Aus Projektionsbildern mit maximaler Intensität von EGFP-TDP-43z, einem einzelnen isolierten Spinalneuron, das bei beiden 48 identifizierbar ist. und 72 Stunden nach der Befruchtung wurde ausgewählt. Regionen von Interesse, die die Somas der Motoneuronen abdecken, wurden festgelegt, indem der Rand des EGFP-Signals bei 48 verfolgt wurde.
und 72 Stunden nach der Befruchtung. Die normalisierte Fluoreszenzintensität entlang der Hauptachse des Somas wurde aufgetragen. Und 48 Stunden nach der Befruchtung überlappten sich die Muster beider Signale weitgehend.
Im Gegensatz dazu wurde der Peak für das opTDP-43h-Signal nach 72 Stunden in der Region gefunden, in der das EGFP-TDP-43z-Signal niedrig war, was auf die zytoplasmatische Verlagerung von opTDP-43h hinweist. Um die OpTDP-43h- und EGFP-TDP-43z-Signale vor und nach der Blaulichtstimulation zu quantifizieren, wurden bei 48 einige Slices-Projektionsbilder für jeden Kanal der gleichen Z-Serie-Bilder erzeugt. und 72 Stunden nach der Befruchtung.

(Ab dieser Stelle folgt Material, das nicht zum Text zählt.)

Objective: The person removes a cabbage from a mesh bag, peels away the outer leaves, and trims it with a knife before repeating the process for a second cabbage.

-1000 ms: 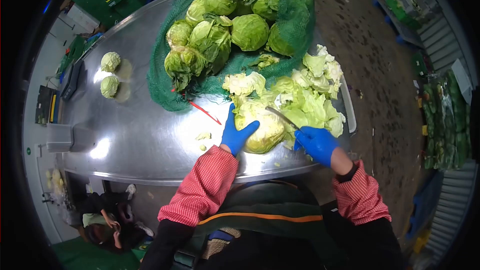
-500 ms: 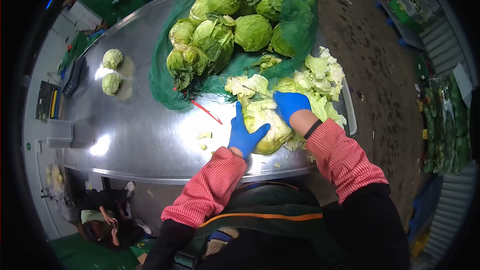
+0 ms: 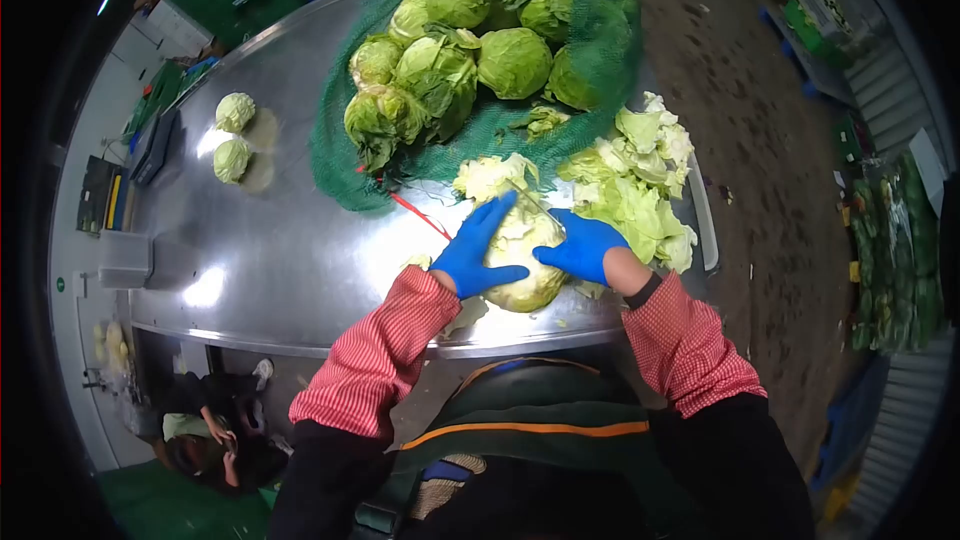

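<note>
A pale green cabbage (image 3: 527,283) lies near the front edge of the steel table (image 3: 285,260). My left hand (image 3: 476,248), in a blue glove, lies flat over its left side with the fingers spread. My right hand (image 3: 583,246), also gloved in blue, presses against the cabbage's right side and grips a knife (image 3: 532,200). Its thin blade points up and left across the top of the head. Both sleeves are red checked.
A green net (image 3: 590,35) holding several untrimmed cabbages (image 3: 513,62) lies at the back. Loose cut leaves (image 3: 640,195) pile up on the right. Two trimmed cabbages (image 3: 233,135) sit far left, a red strip (image 3: 420,216) is by the net, and a person (image 3: 200,435) crouches below the table.
My right hand moved from the far side of the cabbage to its right side. My left hand slid up over the head. The cabbage was turned slightly.
</note>
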Motion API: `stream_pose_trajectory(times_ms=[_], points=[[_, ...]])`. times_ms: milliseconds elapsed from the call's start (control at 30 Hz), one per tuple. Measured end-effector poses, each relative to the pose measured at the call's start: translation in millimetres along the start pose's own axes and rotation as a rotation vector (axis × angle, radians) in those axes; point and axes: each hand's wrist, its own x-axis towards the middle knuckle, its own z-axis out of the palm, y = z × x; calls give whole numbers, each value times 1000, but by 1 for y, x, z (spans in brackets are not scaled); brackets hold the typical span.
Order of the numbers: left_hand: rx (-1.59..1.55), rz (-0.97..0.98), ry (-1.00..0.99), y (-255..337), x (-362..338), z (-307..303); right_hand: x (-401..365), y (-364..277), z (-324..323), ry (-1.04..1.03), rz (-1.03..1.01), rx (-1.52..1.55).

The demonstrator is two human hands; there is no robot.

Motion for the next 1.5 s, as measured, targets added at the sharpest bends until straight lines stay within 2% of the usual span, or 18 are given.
stream_pose_trajectory(times_ms=[33, 133, 467, 567, 633, 700, 767, 800, 833, 900, 933, 1033, 1067, 1167, 1233, 1300, 1500], points=[[-123, 14, -72, 0, 5, 4, 0, 3, -2, -14, 18, 17], [-114, -73, -89, 8, 7, 11, -7, 10, -7, 1, 83, 54], [-101, -79, 215, 17, -10, 34, 8, 43, 21, 335, 130, 127], [-372, -173, 412, -13, -35, 50, 30, 101, 38, 357, 273, 180], [-548, -299, 623, -13, -48, 64, 36, 96, 37, 389, 242, 163], [-627, -475, 672, -13, -57, 76, 44, 72, 29, 379, 238, 115], [-935, -572, 558, 27, -51, 56, 53, 61, 18, 446, 64, 134], [-317, -383, 458, -9, -56, 54, 58, 57, 13, 472, -55, 156], [-37, -432, 324, 30, -49, 27, 59, 53, 11, 496, -170, 181], [353, -189, 14, 46, -25, 2, 49, 28, 11, 519, -249, 56], [439, 73, -17, 45, -10, -3, 43, 19, 6, 535, -290, -12], [134, 83, -195, 23, 5, 6, 15, 14, 2, 654, -191, -113], [145, 68, -121, 18, 5, 9, 0, 17, 2, 727, -179, -153], [66, -292, 2, 15, 6, 14, -52, 19, 14, 470, -62, -428], [99, -371, 80, 24, 11, 18, -67, 22, 40, 488, -105, -341], [172, -442, 103, 39, 16, 24, -62, 27, 49, 525, -60, -326], [206, -382, 287, 26, 15, 50, -36, 40, 48, 541, 22, -226]])
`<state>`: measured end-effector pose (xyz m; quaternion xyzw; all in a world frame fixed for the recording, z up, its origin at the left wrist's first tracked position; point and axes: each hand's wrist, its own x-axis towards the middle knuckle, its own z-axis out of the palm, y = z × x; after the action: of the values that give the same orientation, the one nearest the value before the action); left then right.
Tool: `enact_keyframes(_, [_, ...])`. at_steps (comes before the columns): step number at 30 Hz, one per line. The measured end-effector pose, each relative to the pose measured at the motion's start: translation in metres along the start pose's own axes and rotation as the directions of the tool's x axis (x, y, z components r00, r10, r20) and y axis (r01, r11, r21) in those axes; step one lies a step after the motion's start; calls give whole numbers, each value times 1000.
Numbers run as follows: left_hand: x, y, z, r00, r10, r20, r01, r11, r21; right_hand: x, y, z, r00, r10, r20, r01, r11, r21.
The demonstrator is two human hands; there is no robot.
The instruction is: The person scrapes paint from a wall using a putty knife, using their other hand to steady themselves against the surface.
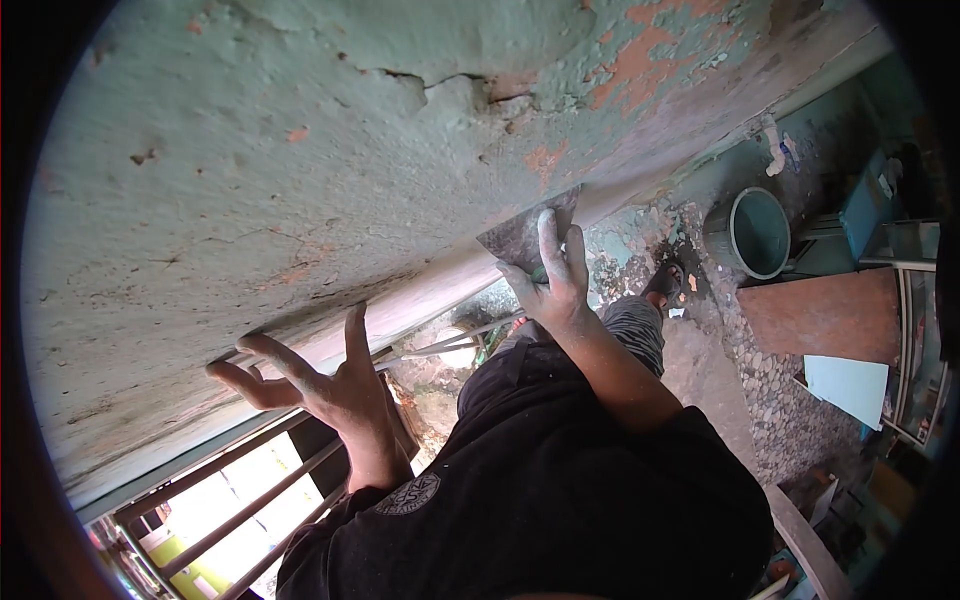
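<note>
My right hand grips a scraper with a broad, flat grey blade, two fingers stretched along its face. The blade lies against the lower part of a worn green wall. A bit of green shows between the fingers; the rest of the handle is hidden in my palm. My left hand is open, with thumb and fingers spread. Its fingertips rest at the wall's lower edge, above the window bars, and nothing is in it. Paint on the wall is cracked, and orange patches show through.
Barred window at lower left. On the right stand a grey bucket, a pipe tap, a brown board and a pale blue panel. A sandalled foot is on the stained floor.
</note>
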<state>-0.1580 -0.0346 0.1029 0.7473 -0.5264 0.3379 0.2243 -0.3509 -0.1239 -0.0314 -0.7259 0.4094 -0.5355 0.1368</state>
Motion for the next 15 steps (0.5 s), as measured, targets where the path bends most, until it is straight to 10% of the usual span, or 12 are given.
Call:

Von den vier untersuchten mnr2b+-Zellen zeigte Zelle 1 insbesondere ein gesättigtes EGFP-TDP-43z-Signal. Die relativen Mengen von opTDP-43h zu EGFP-TDP-43z wurden berechnet, indem der RFP-Wert durch den GFP-Wert dividiert wurde. Die Zellen 2 bis 4 zeigten nach blauer Lichtbeleuchtung abnehmende opTDP-43h-Werte an.
Es ist wichtig, die Zeit zu minimieren, in der die Fische in die Agarose eingebettet sind, um sie gesund zu halten. Durch die Anpassung der Intensität und Dauer der LED-Beleuchtung steuern wir den TDP-43-Phasenübergang auf temporär regulierte Weise, was dazu beitragen kann, das Fortschreiten des pathologischen TDP-43-Phasenübergangs im Motoneuron zu sezieren.